Task statement: Your answer should hold only the lines from the start of the data below through the line with "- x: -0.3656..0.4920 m", copied exactly, with pictures left out.

═══ Records supplied ═══

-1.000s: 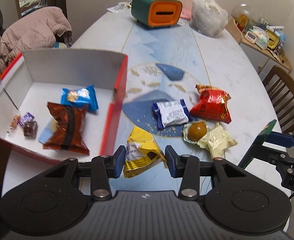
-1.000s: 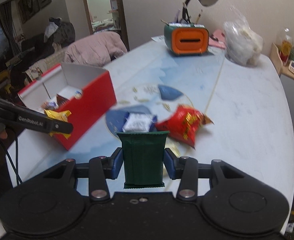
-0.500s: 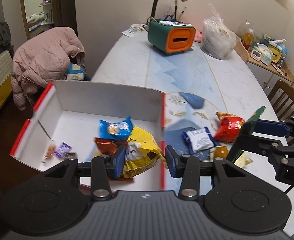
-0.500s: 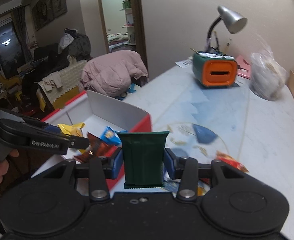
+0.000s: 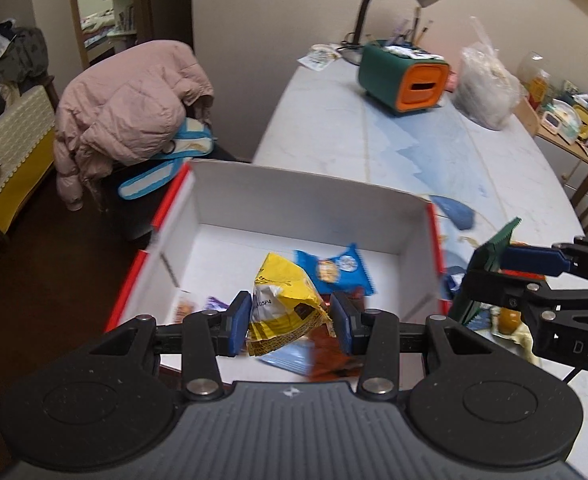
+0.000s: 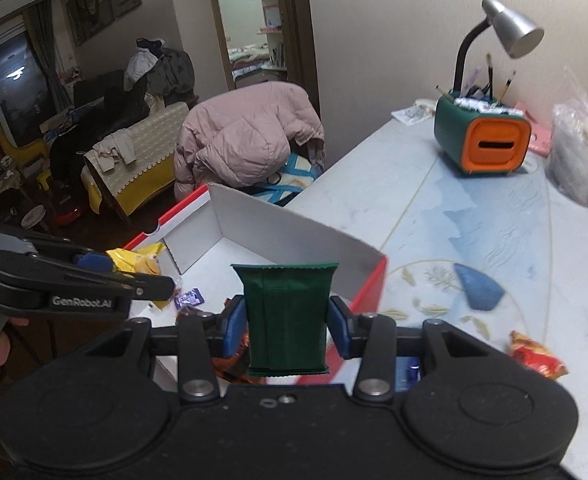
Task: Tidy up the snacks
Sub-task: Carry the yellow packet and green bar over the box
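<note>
Yellow snack bag (image 5: 281,304) pinched in left gripper (image 5: 289,322), held above red box (image 5: 434,236) for release among blue packet (image 5: 334,268) and others. Right gripper (image 6: 287,330) clamps green packet (image 6: 285,316) upright near box's wall, probably next in. Red packet (image 6: 538,356) waits on table (image 6: 474,208).

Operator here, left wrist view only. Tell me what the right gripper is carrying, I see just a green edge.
Observer: The right gripper is shut on a dark green packet, held upright.
Operator: Report what's under it.
Observer: It hangs over the near right corner of the red box, not yet released.
Operator: Say what snacks remain on the table.
Observer: A red bag lies on the table, right of the box.
</note>
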`<state>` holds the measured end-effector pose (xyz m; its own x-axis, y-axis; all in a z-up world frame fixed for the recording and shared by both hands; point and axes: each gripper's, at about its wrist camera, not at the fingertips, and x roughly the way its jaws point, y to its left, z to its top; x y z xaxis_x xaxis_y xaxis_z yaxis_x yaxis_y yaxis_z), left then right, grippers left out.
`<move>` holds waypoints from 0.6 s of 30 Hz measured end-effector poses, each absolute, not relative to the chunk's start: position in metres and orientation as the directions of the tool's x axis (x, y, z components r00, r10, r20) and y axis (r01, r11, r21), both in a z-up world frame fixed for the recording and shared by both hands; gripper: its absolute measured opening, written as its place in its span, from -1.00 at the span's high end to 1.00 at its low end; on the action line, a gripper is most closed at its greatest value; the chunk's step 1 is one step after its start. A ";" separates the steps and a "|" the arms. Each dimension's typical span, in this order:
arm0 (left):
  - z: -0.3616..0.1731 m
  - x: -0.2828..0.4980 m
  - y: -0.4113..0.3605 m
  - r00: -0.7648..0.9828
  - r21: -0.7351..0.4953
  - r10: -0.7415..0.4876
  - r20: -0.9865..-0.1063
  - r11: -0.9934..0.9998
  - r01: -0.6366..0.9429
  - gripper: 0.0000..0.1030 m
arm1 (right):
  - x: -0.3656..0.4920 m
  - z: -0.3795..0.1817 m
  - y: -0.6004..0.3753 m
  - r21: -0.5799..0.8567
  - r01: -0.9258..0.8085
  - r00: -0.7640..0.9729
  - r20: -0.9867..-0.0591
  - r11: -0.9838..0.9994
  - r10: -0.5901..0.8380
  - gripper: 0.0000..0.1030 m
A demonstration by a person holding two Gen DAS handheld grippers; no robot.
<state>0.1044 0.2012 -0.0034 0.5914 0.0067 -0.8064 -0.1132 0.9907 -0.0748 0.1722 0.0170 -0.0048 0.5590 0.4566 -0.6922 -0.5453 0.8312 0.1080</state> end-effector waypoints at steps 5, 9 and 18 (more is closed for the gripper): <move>-0.016 0.118 0.231 0.563 -0.072 0.014 -0.826 0.989 -0.130 0.19 | 0.182 -0.017 0.043 0.090 -0.534 0.549 -0.719 0.840 0.426 0.18; -0.028 0.132 0.245 0.539 -0.061 0.014 -0.842 0.991 -0.121 0.19 | 0.195 -0.026 0.060 0.043 -0.520 0.560 -0.737 0.853 0.378 0.18; -0.062 0.174 0.258 0.428 -0.054 -0.025 -0.904 0.997 -0.057 0.19 | 0.236 -0.057 0.092 -0.048 -0.508 0.519 -0.814 0.860 0.260 0.17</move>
<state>0.1740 0.2581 -0.0623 0.4278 -0.0247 -0.9035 -0.0571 0.9969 -0.0543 0.2355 0.0917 -0.0571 0.5186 0.2604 -0.8144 -0.5076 0.8603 -0.0481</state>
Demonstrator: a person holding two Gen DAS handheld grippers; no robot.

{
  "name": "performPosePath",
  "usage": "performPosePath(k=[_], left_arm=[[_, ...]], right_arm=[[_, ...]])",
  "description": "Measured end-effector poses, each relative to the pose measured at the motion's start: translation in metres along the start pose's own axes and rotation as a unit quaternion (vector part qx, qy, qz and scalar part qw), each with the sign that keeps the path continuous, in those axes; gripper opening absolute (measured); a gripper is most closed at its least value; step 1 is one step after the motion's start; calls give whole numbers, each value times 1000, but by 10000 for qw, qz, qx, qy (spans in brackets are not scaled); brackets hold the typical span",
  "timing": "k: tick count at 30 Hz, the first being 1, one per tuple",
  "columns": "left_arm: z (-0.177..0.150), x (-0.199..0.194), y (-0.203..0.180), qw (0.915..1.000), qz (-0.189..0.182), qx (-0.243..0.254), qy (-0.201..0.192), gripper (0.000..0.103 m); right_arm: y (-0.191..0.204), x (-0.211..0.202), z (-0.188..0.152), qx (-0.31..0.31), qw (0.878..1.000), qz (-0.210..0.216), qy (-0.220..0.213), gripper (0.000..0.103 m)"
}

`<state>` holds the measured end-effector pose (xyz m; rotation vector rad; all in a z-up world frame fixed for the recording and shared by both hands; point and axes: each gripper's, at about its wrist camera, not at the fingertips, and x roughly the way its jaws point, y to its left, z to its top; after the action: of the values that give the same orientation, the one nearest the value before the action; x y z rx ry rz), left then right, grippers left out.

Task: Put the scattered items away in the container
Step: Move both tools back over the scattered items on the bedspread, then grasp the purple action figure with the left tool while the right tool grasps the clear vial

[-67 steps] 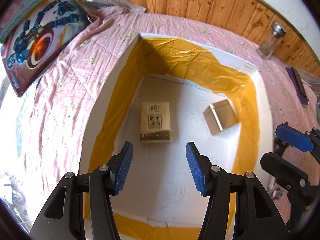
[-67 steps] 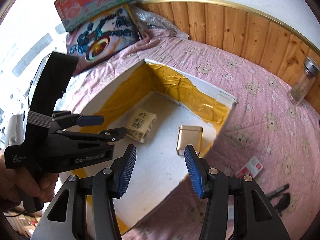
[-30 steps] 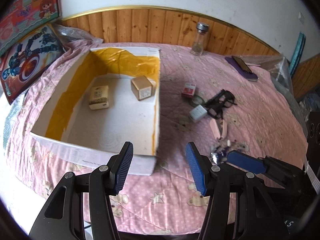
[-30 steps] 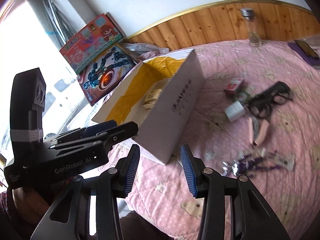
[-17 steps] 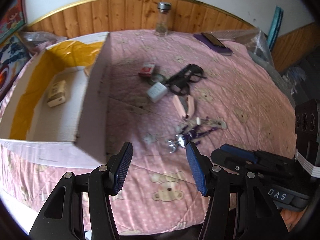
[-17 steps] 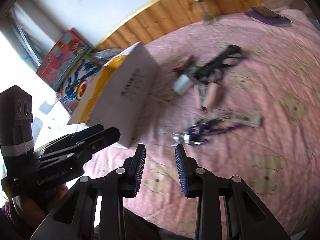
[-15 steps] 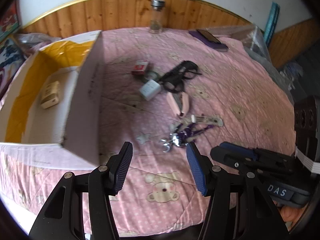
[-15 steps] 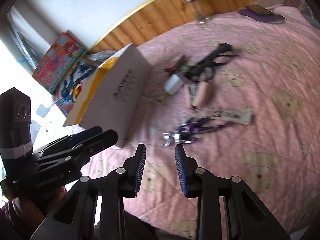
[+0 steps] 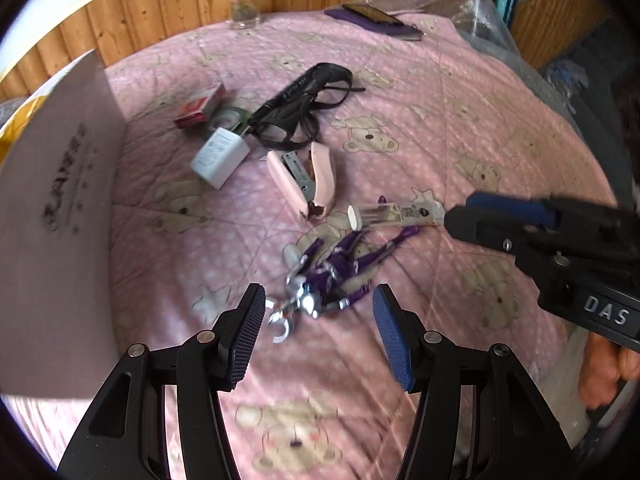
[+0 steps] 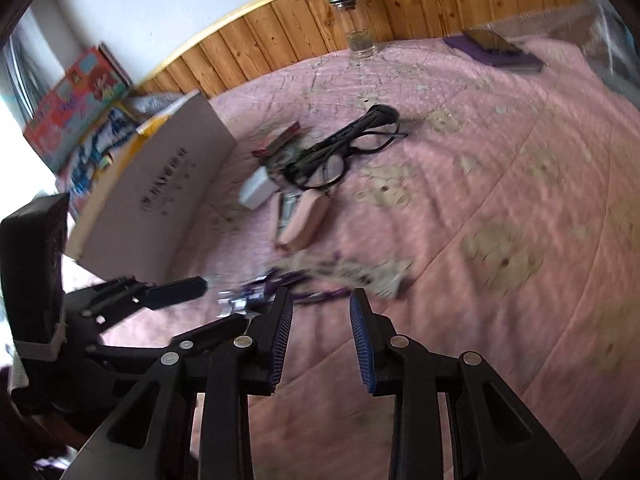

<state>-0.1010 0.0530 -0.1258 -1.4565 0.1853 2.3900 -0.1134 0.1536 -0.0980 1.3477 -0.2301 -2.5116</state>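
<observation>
A purple and silver toy figure [image 9: 332, 272] lies on the pink bedspread just ahead of my open, empty left gripper [image 9: 318, 334]. A clear packet [image 9: 396, 214], a pink stapler [image 9: 308, 178], a white charger [image 9: 220, 156], black glasses [image 9: 304, 104] and a red box [image 9: 200, 106] lie beyond it. The white cardboard box [image 9: 60, 184] stands at the left. My right gripper [image 10: 320, 336] is open and empty, just short of the blurred figure [image 10: 260, 292] and packet [image 10: 360, 272]. It also shows in the left wrist view [image 9: 500, 216].
A glass jar [image 10: 356, 20] stands by the wooden wall panel. A purple book with a phone on it [image 10: 496, 52] lies at the far right. Toy boxes [image 10: 76, 108] lean behind the cardboard box. Bubble wrap [image 9: 472, 4] sits at the far right corner.
Both grippers left the cardboard box and swung right and down toward the scattered items. The toy figure now lies close in front of both. The right jaws narrowed, then opened somewhat.
</observation>
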Motion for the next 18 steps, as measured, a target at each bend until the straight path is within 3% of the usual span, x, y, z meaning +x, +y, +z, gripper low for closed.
performPosePath(k=[4, 9, 12, 16, 18], left_arm=[[6, 19, 0, 10000, -48, 52, 64, 59], [8, 34, -7, 9997, -19, 260, 29, 62], [9, 36, -7, 9997, -99, 232, -65, 62], [9, 37, -8, 9994, -80, 307, -162, 60], [8, 35, -8, 9993, -78, 311, -180, 56]], right_arm=[[-1, 19, 10, -805, 9959, -341, 227, 32], [11, 46, 14, -1759, 9824, -112, 626, 33], [8, 50, 18, -1829, 9810, 17, 643, 32], [-4, 50, 25, -1592, 9843, 198, 735, 22], [-9, 47, 26, -1537, 9846, 197, 802, 7]])
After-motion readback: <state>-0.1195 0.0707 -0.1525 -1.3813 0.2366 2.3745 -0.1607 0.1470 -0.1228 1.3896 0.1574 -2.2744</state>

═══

Problem solution:
-1.000s: 
-1.000s: 
-0.500s: 
-0.500s: 
+0.000s: 
+0.000s: 
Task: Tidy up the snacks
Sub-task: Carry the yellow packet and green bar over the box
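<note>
Yellow snack bag (image 5: 281,304) pinched in left gripper (image 5: 289,322), held above red box (image 5: 434,236) for release among blue packet (image 5: 334,268) and others. Right gripper (image 6: 287,330) clamps green packet (image 6: 285,316) upright near box's wall, probably next in. Red packet (image 6: 538,356) waits on table (image 6: 474,208).

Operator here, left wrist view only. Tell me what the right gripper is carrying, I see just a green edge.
Observer: The right gripper is shut on a dark green packet, held upright.
Operator: Report what's under it.
Observer: It hangs over the near right corner of the red box, not yet released.
Operator: Say what snacks remain on the table.
Observer: A red bag lies on the table, right of the box.
</note>
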`<state>` holds the measured end-effector pose (xyz m; its own x-axis, y-axis; all in a z-up world frame fixed for the recording and shared by both hands; point and axes: each gripper's, at about its wrist camera, not at the fingertips, and x roughly the way its jaws point, y to its left, z to its top; x y z xaxis_x xaxis_y xaxis_z yaxis_x yaxis_y yaxis_z), left then right, grippers left out.
`<move>` holds waypoints from 0.6 s of 30 Hz measured end-effector poses, each absolute, not relative to the chunk's start: position in metres and orientation as the directions of the tool's x axis (x, y, z components r00, r10, r20) and y axis (r01, r11, r21), both in a z-up world frame fixed for the recording and shared by both hands; gripper: its absolute measured opening, written as its place in its span, from -1.00 at the span's high end to 1.00 at its low end; on the action line, a gripper is most closed at its greatest value; the chunk's step 1 is one step after its start. A ";" separates the steps and a "|" the arms. Each dimension's typical span, in this order:
arm0 (left):
  - z: -0.3616..0.1731 m
  - x: -0.2828..0.4980 m
  - y: -0.4113..0.3605 m
  - r00: -0.7648..0.9828
  - r21: -0.7351..0.4953
  - r10: -0.7415..0.4876
  - r20: -0.9865..-0.1063
  - r11: -0.9934..0.9998
  - r01: -0.6366..0.9429
  - gripper: 0.0000..0.1030 m
arm1 (right):
  - x: -0.3656..0.4920 m

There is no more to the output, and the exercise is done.